MongoDB & mongoose | How to automatically remove element from array after certain amount of time?

I'm creating Instagram clone and right now working with stories. I need them to be visible to followers for only 24h, so I was thinking of giving each user activeStories field which would be array of story IDs that user posted within last 24h. But I'm not sure how I would remove them after 24h. Is there a built-in way to handle this or am I gonna have to handle that myself?
11 Replies
Tenkes
Tenkes3mo ago
As much as I can see it's only for deleting whole document after given time. So it would delete whole story and I just want to remove it from user's activeStories field. Because I am still going to use that story after 24h (like letting user see all his stories in history, adding stories to highlights etc.). However maybe I could make stories disappear after 24h, but save them in separate collection for longer use? Maybe something like "storyHistory" or "allStories" or something like that... And just give each document authorId which would be author of those stories? So I'd have something like:
{
authorId: '...',
stories: [
'...',
'...',
'...'
]
}
{
authorId: '...',
stories: [
'...',
'...',
'...'
]
}
And for highlights I was already planning on making separate collection. Not sure how effective this would be and if there's maybe a better way? OR I could keep stories in stories collection, but make separate collection for stories that are posted within last 24h?

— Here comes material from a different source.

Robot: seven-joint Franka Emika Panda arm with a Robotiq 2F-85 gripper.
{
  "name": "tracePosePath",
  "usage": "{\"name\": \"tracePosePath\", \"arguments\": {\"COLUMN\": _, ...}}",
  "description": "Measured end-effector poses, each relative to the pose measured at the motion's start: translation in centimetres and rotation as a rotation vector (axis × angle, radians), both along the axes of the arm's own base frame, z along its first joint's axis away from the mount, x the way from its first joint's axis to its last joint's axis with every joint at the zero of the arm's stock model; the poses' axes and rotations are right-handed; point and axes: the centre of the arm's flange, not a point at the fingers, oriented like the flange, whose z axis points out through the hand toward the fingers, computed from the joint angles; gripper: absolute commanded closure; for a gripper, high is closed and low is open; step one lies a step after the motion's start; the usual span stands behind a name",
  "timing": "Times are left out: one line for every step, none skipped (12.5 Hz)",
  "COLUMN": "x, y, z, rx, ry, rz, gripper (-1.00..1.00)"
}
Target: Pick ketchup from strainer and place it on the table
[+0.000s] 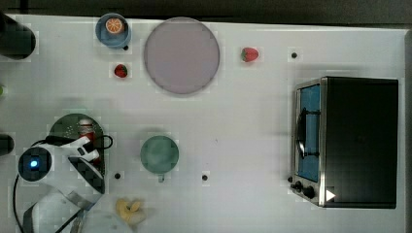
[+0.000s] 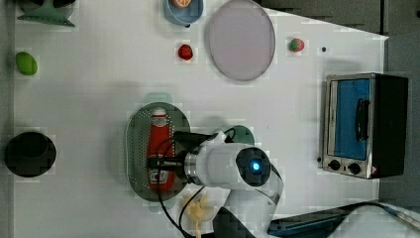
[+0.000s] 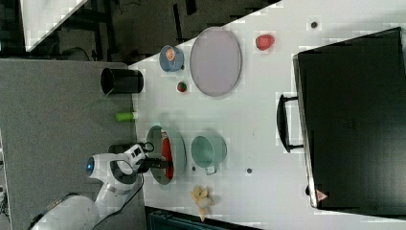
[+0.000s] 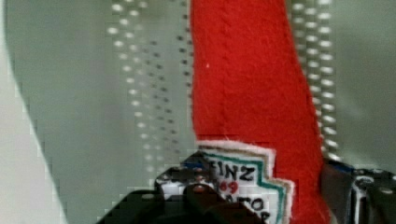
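one ketchup (image 2: 159, 148), one strainer (image 2: 134, 148), two strawberries (image 2: 185, 51)

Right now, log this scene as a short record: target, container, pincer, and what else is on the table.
target: ketchup bottle, lying lengthwise in the strainer
container: pale green strainer on the white table
pincer: pincer down over the bottle's label end, fingers on either side; grip not confirmed
nearby: teal cup, grey-lilac plate, toaster oven
task stage: bottle not yet lifted
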Motion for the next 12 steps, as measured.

So I'd have collection named something like activeStories and there I'd save story as soon as it's created, and delete it automatically after 24h with TTL?
glutonium
glutonium3mo ago
hmm.. it does sound lika a viable option to me u can try maybe if u stumble upon a better solution u can update later on?
ErickO
ErickO3mo ago
one small detail here, that deletes stories in the mongo db which is, as you said, ids of stories, but what happens to the actual stories? are they kept in storage or what there's 2 approaches I can think of that I would use in a real app...if the stories are to be deleted from storage I would set up a CRON job that automatically deletes all stories older than 24h AND the references to them in the database the 2nd approach is based on what I see instagram does, which is: - The story is no longer available to be viewed after 24h - The story can be retrieved and saved meaning that you can't see the stories but they AREN'T deleted, the author could still see them and upload them again after some time, in that case since we're not deleting any storage all you really need to do is set the date a story was published, then, when you're retrieving someone's stories you filter out all stories older than 24h
Tenkes
Tenkes3mo ago
Plan was to have two collections: 1. activeStories - fields would be something like authorId and storyId but it would be automatically deleted after 24h. 2. stories which would never be automatically deleted. So when user created a story it would also create activeStory. And when I need stories posted within last 24h I'd get them from activeStories collection, otherwise I'd use stories. However that was alternative option. My main plan was to have activeStories field in stories collection. But I'm not sure how I would automatically remove expired stories from that field. I was thinking of this as well, but I believe it would be more efficient to have all active stories in one place, so I don't have to go through ALL stories and filter the ones posted by one author within last 24h. Instead I'd just go through User.activeStories
ErickO
ErickO3mo ago
generally, I would not recommend doing things like that, when you have fields that are updated after certain conditions it is called a "cascade", the problem with cascades is that it gets ugly pretty fast, imagine 10 stories are uploaded at 10:30 and 24h later 10 stories are deleted, no big deal right? but now imagine a million stories were uploaded at the same time, in 24h a million updates will be made to your database, not so good now. Of course at your scale you needn't worry about this, but something to keep in mind now, remember that databases, even ones like mongo have INDEXES, which make lookups much faster than what you could do with javascript array.filter() or anything like that, YOU aren't going to filter anything, the database will
Tenkes
Tenkes3mo ago
Yeah... haven't thought of that haha. And I don't pay much attention to scale of my app, meaning I'm trying to make them as efficient as possible and I'm always thinking how this would work if I had millions of users/stories... Since I'm not doing it JUST for fun, someone else is going to look at my code as well (employers etc...). Which is why I'm wondering if your way would still be good approach? Like if it had a lot of users and stories? I don't know much of databases so not sure how indexes work? Is it not going to loop through all documents or?
ErickO
ErickO3mo ago
cascades have their uses, is a bit complex for a subject tbh but the main issue here is added complexity when really you can just filter old stories out databases index columns (or in mongodb "fields") with a data structure called a b-tree, b-trees are SUPER efficient at look ups, depending on your settings and what not you could find a specific piece of data among 10 million in like 5 lookups it is not a loop, a loop would make lookups O(n) which is linear time but b-trees take O(log(n)) time
Tenkes
Tenkes3mo ago
I see, I'm gonna look more into that. Thank you for helping :)
ErickO
ErickO3mo ago
B-tree
In this tutorial, you will learn what a B-tree is. Also, you will find working examples of search operation on a B-tree in C, C++, Java and Python.
ErickO
ErickO3mo ago
anyway, TL;DR indexes are fast you are not going to be slowed down by the method I talked about of course you then have to read about how to add indexes to mongo 👍 (it's not hard)